NOBODY could ever accuse Gregor Townsend of playing safe.

It was never his way as a player and he is making it more and more obvious that the gambling bug which characterised his style in the old days is alive and kicking now that he has turned to coaching. So instead of playing safe for a game he has again branded the biggest of the season - second-placed Ulster arrive at Scotstoun this evening - he has decided to mess about with his fly-halves.

By the time you get to late April, most coaches know their best XV and are happy to wheel it out week after week as the penalties and rewards of failure and success become starker. Not Townsend. He was the coach who decided to use the RaboDirect Pro12 semi-final last season to give Peter Horne his second start at fly-half after a couple of impressive cameos; now he has done it again, shifting Finn Russell to the pivot position after a run of games at centre but only one wearing the No.10 shirt.

Just as controversially, Duncan Weir, the Scotland fly-half, is the man dropped to make way, only a couple of weeks before the national squad to travel to the Americas and South Africa is named, with Ruaridh Jackson preferred for the bench role.

"Finn has earned his place by the way he has played," Townsend said. "He has played at 12 and is stepping in to 10. He played very well at 10 against Cardiff, when he came off the bench, and also against Dragons [his one previous start there]. With Peter [Horne] at 12, I think we will get the best out of Finn and the back line.

"He [Russell] has played 10 most of his career, though he played 12 at under-20 level, when Harry Leonard was the 10. He has played 10 at Ayr for the last two seasons and has deve­loped really well. He played well at 12 against Leinster and Munster, having outstanding games. He looked really composed in that environment.

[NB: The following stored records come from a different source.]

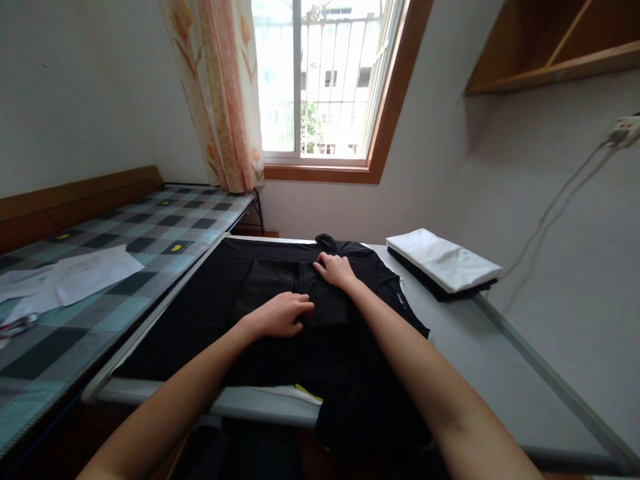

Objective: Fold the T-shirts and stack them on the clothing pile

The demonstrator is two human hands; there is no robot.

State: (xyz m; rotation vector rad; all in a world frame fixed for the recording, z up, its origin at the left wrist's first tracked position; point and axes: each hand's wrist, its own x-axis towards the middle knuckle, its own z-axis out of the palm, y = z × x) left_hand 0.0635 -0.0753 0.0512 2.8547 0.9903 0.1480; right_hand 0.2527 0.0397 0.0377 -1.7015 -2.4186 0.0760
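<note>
A black T-shirt [193,293] lies spread over the table, its neckline to the right and one sleeve hanging over the near edge. On the shirt lies a dark rectangular panel [273,277], flat, with a seam or gap down its middle; its material is hard to make out. My left hand [283,315] is closed beside the seam, fingers curled down, and what they pinch is hidden. At the panel's far edge, right of the seam, my right hand [336,270] has its fingers bent over the edge and its thumb towards the left.
A folded white cloth [443,257] rests on folded black cloth [440,290] at the right of the white table [505,373]. Left stands a bed with a checked mattress [200,213] and loose papers [75,277]. A shelf [555,60] overhangs the right; cables [550,203] hang below the socket.
</note>
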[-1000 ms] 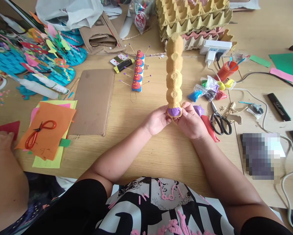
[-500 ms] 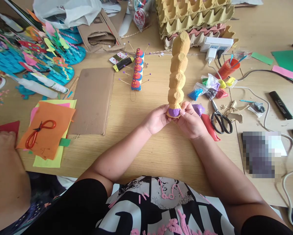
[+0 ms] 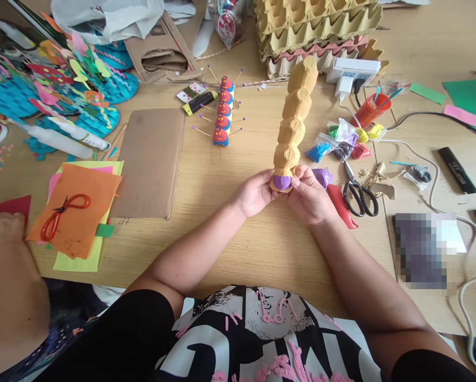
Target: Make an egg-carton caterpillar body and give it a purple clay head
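Between both hands I hold a long strip of yellow egg carton (image 3: pixel 292 127), its bumpy cups in a row and its far end leaning right. Purple clay (image 3: pixel 282 182) covers part of the nearest cup. My left hand (image 3: pixel 256 195) grips the near end from the left, fingers partly hidden beneath. My right hand (image 3: pixel 310 197) closes on the same end from the right, its thumb against the purple clay. Just right of that hand lie a purple clay packet (image 3: pixel 323 178) and a red packet (image 3: pixel 341 207). Farther off stands a red and blue caterpillar figure (image 3: pixel 223 112) with stick legs.
Black scissors (image 3: pixel 360 196), clay bags (image 3: pixel 343 140) and an orange cup (image 3: pixel 371 110) lie to the right. Egg trays (image 3: pixel 317 32) are stacked behind. Cardboard (image 3: pixel 148 164), coloured paper (image 3: pixel 73 212) and red-handled snips (image 3: pixel 65 212) lie left, near another person's hand (image 3: pixel 3 228).
The carton strip's far end has tilted to the right and slightly nearer. Both hands keep their hold at almost the same place.
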Tool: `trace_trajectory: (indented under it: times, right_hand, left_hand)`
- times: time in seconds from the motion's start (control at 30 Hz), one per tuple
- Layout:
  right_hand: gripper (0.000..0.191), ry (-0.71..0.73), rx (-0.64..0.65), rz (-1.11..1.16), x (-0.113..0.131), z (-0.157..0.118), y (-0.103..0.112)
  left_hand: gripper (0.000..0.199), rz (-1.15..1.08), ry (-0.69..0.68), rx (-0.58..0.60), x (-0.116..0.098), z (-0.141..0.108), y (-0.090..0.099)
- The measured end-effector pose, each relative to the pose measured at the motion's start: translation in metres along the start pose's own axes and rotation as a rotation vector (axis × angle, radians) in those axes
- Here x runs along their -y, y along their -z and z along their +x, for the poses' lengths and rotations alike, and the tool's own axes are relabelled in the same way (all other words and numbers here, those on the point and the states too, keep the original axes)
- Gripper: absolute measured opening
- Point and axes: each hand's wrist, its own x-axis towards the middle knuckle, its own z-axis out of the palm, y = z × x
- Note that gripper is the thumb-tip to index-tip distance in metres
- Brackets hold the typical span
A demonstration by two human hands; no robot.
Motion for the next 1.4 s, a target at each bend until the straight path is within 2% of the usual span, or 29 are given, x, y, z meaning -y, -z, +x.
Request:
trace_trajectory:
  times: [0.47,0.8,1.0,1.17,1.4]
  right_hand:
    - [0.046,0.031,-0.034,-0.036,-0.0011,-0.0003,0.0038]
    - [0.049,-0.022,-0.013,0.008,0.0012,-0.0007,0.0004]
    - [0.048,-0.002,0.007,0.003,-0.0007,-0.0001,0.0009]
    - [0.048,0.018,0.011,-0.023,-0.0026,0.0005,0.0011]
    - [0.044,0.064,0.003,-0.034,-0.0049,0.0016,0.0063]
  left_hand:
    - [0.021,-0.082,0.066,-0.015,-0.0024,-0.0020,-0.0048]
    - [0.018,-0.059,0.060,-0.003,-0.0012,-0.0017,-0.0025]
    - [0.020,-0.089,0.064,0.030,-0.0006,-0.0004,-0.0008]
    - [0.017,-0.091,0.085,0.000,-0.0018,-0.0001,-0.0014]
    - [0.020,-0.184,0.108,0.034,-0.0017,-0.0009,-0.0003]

"I like backs who can do a bit more than one thing and Finn can certainly do that. His ability to do that from 10, and having Peter Horne outside him, means that we have an extra passer and an extra kicker in the back line." The formation is close to the classic New Zealand first and second five-eighths model. With both players able to slot in to either position, you would expect to see a fair amount of switching between the two, with Horne, who is left-footed, adding an extra option. Even so, it is a strange time of year for Townsend to be making such radical changes, only partly explained by Horne's return to fitness, which means he has had a few runs from the bench and is ready for his first start a week or two earlier than he had originally expected to be back doing any kind of serious training.

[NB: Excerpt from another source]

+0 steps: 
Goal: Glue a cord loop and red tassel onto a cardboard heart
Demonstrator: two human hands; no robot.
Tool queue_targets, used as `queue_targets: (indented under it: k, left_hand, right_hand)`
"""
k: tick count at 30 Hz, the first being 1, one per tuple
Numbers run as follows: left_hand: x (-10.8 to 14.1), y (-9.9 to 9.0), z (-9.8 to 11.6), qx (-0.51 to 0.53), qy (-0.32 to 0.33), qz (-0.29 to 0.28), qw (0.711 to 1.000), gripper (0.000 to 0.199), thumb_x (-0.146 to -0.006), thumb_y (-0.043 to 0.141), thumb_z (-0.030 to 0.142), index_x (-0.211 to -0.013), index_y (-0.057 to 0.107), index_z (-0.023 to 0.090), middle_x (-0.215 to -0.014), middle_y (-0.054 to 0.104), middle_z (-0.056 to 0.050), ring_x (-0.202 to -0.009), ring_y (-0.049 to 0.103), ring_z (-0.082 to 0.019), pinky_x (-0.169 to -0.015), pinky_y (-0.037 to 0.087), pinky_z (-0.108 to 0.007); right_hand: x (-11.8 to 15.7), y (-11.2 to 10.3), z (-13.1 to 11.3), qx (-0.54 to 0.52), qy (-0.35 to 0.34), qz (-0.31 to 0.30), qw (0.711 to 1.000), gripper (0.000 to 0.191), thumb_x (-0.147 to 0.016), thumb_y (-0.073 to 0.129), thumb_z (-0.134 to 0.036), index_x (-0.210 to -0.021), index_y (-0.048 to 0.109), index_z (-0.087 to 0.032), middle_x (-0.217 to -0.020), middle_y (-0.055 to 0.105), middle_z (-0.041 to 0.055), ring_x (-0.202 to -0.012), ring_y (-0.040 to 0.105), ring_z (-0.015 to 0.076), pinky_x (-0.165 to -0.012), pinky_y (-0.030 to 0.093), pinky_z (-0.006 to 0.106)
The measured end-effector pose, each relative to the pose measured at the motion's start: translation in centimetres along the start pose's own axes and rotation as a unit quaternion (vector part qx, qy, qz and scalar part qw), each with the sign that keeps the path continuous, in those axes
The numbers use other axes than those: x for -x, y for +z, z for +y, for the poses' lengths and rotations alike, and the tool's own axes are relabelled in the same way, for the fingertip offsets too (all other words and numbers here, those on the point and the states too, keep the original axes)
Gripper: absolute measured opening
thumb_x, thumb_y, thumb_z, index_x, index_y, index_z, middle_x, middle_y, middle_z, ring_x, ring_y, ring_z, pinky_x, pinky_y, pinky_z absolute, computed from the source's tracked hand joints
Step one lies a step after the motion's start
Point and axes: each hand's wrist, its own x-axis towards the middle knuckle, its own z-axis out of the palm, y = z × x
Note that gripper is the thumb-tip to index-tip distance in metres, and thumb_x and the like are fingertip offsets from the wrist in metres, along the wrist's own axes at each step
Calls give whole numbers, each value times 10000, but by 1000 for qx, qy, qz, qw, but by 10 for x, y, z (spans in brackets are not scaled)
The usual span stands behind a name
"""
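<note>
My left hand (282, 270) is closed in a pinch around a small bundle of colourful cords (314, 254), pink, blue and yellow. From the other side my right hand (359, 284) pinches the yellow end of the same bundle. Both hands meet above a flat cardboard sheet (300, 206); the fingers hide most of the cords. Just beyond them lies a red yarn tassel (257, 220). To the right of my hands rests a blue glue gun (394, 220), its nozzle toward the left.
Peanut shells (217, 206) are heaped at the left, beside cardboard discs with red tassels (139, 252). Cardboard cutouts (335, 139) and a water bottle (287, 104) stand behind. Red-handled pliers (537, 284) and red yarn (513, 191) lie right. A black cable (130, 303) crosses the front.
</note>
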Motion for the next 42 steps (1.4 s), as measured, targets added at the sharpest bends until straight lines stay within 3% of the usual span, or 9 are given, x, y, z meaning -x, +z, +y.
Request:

Another partial explanation is that Alex Dunbar, declared fit earlier this week, realised he had a few knocks too many and dropped out. While a wrist problem is the most painful, it was an ankle injury that forced him off last week and, after a long, hard season, there are few parts of his body that are not hurting to a greater or lesser extent. He is replaced by Mark Bennett, with Horne taking the inside-centre slot in the only two personnel changes. Russell's switch in position is the only other change from the side that won in Munster.

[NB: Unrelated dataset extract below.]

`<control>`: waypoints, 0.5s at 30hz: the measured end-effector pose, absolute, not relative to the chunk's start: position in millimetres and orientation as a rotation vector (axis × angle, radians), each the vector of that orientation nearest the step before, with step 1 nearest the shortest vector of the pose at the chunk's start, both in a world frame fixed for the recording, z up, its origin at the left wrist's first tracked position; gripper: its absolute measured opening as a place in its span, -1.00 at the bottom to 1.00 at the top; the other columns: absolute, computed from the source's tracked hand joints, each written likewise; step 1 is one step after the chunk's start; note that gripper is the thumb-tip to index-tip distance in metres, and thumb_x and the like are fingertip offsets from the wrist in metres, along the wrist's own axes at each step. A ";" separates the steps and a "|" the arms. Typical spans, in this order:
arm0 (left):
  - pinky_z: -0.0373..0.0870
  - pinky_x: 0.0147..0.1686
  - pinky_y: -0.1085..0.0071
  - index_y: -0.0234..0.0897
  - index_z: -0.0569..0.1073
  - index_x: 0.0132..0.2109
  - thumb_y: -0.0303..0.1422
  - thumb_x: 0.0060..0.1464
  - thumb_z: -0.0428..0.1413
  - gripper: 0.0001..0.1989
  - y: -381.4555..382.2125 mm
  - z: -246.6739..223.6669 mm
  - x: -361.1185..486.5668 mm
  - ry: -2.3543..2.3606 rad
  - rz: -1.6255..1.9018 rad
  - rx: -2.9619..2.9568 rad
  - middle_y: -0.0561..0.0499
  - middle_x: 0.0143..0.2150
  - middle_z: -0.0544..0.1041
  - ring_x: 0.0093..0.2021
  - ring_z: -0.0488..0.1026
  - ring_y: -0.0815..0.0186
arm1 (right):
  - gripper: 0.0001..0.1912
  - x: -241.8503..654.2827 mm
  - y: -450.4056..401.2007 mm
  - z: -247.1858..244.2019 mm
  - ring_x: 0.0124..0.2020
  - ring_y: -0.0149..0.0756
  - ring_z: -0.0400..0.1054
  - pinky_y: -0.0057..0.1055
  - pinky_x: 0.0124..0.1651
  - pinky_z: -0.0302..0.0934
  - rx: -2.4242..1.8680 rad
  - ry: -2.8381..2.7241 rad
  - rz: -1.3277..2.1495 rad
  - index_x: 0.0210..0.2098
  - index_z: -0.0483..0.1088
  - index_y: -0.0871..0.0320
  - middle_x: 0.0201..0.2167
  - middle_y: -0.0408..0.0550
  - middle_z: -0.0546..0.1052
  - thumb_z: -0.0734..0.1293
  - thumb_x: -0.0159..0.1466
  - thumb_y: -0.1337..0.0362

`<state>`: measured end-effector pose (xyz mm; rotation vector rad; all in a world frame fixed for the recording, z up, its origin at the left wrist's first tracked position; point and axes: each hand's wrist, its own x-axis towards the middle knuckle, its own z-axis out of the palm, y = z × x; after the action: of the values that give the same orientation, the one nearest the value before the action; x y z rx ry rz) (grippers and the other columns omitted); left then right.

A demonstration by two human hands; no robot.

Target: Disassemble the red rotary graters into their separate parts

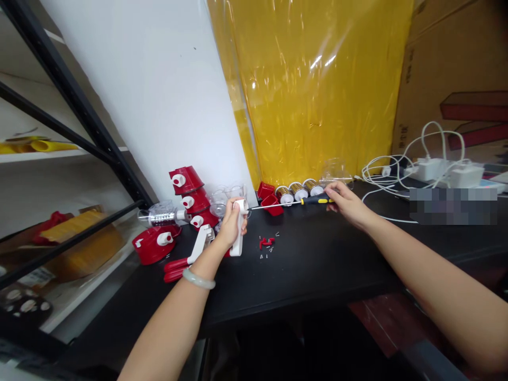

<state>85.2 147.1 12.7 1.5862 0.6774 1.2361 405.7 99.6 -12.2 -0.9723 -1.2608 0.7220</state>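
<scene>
My left hand (231, 225) is closed around a white plastic crank handle (237, 244), which it holds up over the black table. In my right hand (343, 201) is a screwdriver (315, 199) with a black and yellow grip. Its long shaft lies nearly level, and the tip meets the round white end of the handle; whether it sits in a screw cannot be made out. On the table just right of my left hand lie small red plastic parts (266, 242) and several loose screws (270, 250). More white handles with red grips (177, 269) rest by my left wrist.
Red housings (189, 181) are stacked at the back left, beside another red housing (153, 246) and clear cups (226, 196). Several drum graters (297, 191) line the back near red pieces (271, 203). White cables and chargers (431, 169) lie right. A black shelf frame (79, 111) stands left.
</scene>
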 end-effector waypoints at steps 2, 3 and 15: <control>0.12 -0.77 0.59 -0.10 0.17 -0.04 0.06 0.07 0.07 -0.54 147.5 13.2 85.1 0.686 1.244 1.581 0.19 -0.48 0.32 -0.70 0.20 0.48 | -0.61 405.2 98.2 -10.4 -0.50 -0.45 0.25 -0.42 -0.40 0.25 -0.825 -1.201 0.795 -0.30 0.23 0.02 -0.41 -0.25 0.34 0.46 0.02 0.05; 0.13 -0.77 0.59 -0.11 0.17 -0.04 0.06 0.07 0.06 -0.53 147.6 13.3 85.0 0.684 1.246 1.580 0.18 -0.48 0.32 -0.70 0.20 0.48 | -0.58 405.0 97.9 -9.7 -0.46 -0.44 0.28 -0.41 -0.36 0.27 -0.773 -1.176 0.839 -0.28 0.23 0.00 -0.34 -0.24 0.34 0.48 -0.02 0.10; 0.11 -0.76 0.60 -0.11 0.17 -0.04 0.06 0.08 0.06 -0.55 146.2 15.2 84.6 0.676 1.258 1.573 0.19 -0.48 0.32 -0.69 0.21 0.49 | -0.58 405.9 95.6 -11.9 -0.48 -0.42 0.27 -0.34 -0.25 0.32 -0.822 -1.259 0.794 -0.21 0.25 -0.04 -0.42 -0.26 0.35 0.47 0.02 0.09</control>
<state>84.6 146.2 15.2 1.5734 0.6760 1.2583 405.9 95.6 -11.9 -0.8224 -1.2587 0.7939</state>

It means that, unusually for a Townsend team, the pack that did so well last week is rolled out again in its entirety, so there is still no place for Al Kellock, the captain, who cannot even secure a place on the bench even though he returned from injury last month and started against Treviso.

"It shows - when someone like Al [Kellock] is not involved in the team - that other guys are playing really well," Townsend said. "We reward form and are putting together the team we think puts us in the best position to win this week.

"People like Al and Duncan [Weir], who are not playing, are still involved in helping to prepare the team and we need those leaders even though they are not involved."

At stake is a realistic chance of a home tie in the RaboDirect Pro12 semi-final and, with that, a strong hope of Glasgow's first final. They trail Ulster by five points with a game in hand, so a win would put the Scots in pole position, especially with, on paper, the easier run-in.